TASK:
Beginning at the top of the entries below, retype each line exactly until the line containing "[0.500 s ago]" has been written out; include no pictures and no later lines.

Records from a collection:
◆ ◆ ◆ ◆ ◆
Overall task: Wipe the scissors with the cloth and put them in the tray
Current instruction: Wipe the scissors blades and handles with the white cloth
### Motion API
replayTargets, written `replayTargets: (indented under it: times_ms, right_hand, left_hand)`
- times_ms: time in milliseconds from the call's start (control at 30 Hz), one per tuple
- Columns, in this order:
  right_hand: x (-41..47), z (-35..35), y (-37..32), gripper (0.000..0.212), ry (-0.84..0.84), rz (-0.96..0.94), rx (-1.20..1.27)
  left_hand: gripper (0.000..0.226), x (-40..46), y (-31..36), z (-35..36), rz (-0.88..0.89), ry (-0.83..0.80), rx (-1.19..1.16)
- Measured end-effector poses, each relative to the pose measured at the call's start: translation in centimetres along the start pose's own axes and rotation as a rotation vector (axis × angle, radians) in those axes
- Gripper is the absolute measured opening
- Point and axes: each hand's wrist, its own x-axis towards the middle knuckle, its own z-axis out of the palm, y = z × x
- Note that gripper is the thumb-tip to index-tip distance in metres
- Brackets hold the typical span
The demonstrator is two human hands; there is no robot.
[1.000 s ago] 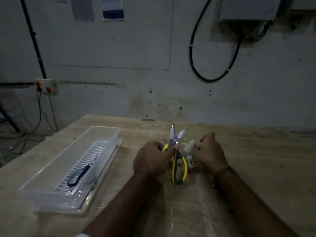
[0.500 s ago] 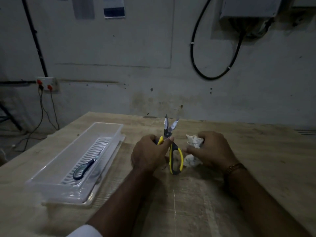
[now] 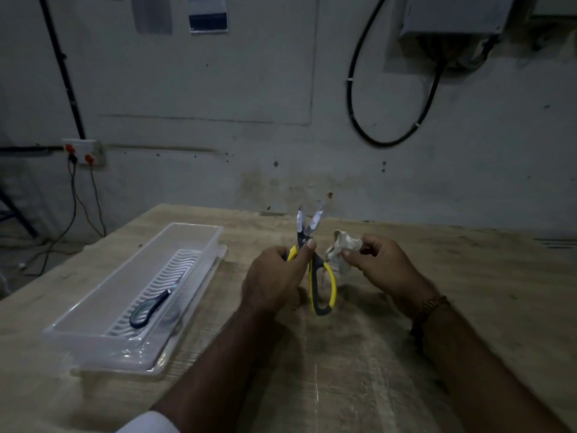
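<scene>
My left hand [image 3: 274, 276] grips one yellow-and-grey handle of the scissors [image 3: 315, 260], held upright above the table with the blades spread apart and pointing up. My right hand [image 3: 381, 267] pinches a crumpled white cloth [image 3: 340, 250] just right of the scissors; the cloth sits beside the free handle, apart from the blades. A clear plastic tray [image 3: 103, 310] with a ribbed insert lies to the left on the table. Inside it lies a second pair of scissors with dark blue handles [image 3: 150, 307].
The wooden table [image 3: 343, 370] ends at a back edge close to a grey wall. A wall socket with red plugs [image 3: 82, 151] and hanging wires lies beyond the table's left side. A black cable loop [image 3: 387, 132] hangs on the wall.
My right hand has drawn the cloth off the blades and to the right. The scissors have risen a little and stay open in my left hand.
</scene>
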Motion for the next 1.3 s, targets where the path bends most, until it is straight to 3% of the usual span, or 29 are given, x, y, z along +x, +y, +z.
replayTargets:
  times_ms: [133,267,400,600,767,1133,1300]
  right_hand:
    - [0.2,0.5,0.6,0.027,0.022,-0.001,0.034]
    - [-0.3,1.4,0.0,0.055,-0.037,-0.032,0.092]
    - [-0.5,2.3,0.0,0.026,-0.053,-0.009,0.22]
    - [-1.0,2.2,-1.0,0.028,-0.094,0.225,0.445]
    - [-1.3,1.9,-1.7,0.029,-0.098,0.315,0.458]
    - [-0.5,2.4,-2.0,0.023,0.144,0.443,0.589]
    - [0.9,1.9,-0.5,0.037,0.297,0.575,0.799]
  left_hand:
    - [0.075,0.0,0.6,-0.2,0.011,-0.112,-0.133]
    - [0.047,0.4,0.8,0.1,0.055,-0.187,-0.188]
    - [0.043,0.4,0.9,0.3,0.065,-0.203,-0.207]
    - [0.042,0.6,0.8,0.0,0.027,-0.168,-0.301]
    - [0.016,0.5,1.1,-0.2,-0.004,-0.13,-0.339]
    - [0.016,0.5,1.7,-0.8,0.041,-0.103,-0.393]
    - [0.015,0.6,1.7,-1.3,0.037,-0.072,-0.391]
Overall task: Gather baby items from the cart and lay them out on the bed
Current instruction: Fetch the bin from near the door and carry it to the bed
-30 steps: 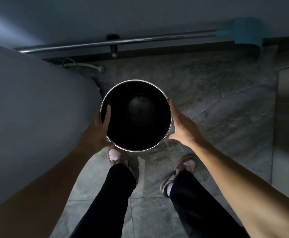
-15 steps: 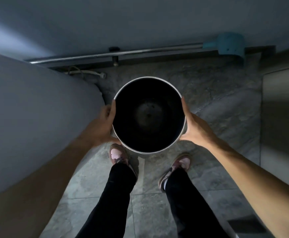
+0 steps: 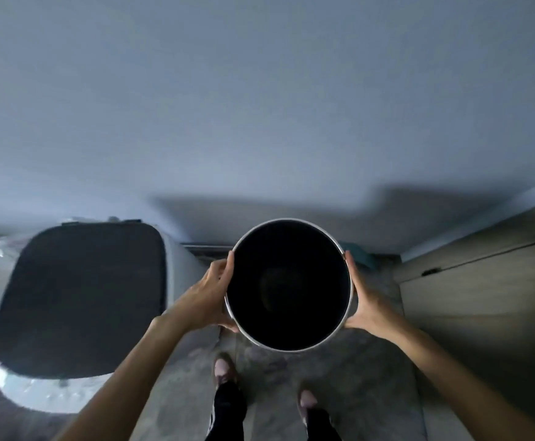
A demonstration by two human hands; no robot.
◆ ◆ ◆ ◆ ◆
ANSWER BELOW:
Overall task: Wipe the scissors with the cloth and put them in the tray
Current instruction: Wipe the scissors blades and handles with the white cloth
### Motion API
replayTargets, written `replayTargets: (indented under it: times_ms, right_hand, left_hand)`
- times_ms: time in milliseconds from the call's start (control at 30 Hz), one per tuple
- Columns, in this order:
  right_hand: x (-41..47), z (-35..35), y (-37..32), gripper (0.000..0.212), ry (-0.84..0.84), rz (-0.96..0.94), rx (-1.20..1.27)
  left_hand: gripper (0.000..0.226), x (-40..46), y (-31..36), z (-35..36), rz (-0.88..0.89), ry (-0.83..0.80), rx (-1.19..1.16)
- Measured end-effector poses, each relative to the pose measured at the call's start: translation in centimetres along the start pose's own axes and rotation as a rotation vector (axis × angle, radians) in those axes
- Gripper is the absolute measured opening
- Point and axes: each hand's wrist, its own x-axis towards the middle knuckle, its own z-axis out of the palm, y = z × x
- Note that gripper is the thumb-tip to index-tip distance in metres
- Brackets hold the typical span
The demonstrator is two human hands; there is no robot.
[1.000 s ago] 
[0.500 s ago] 

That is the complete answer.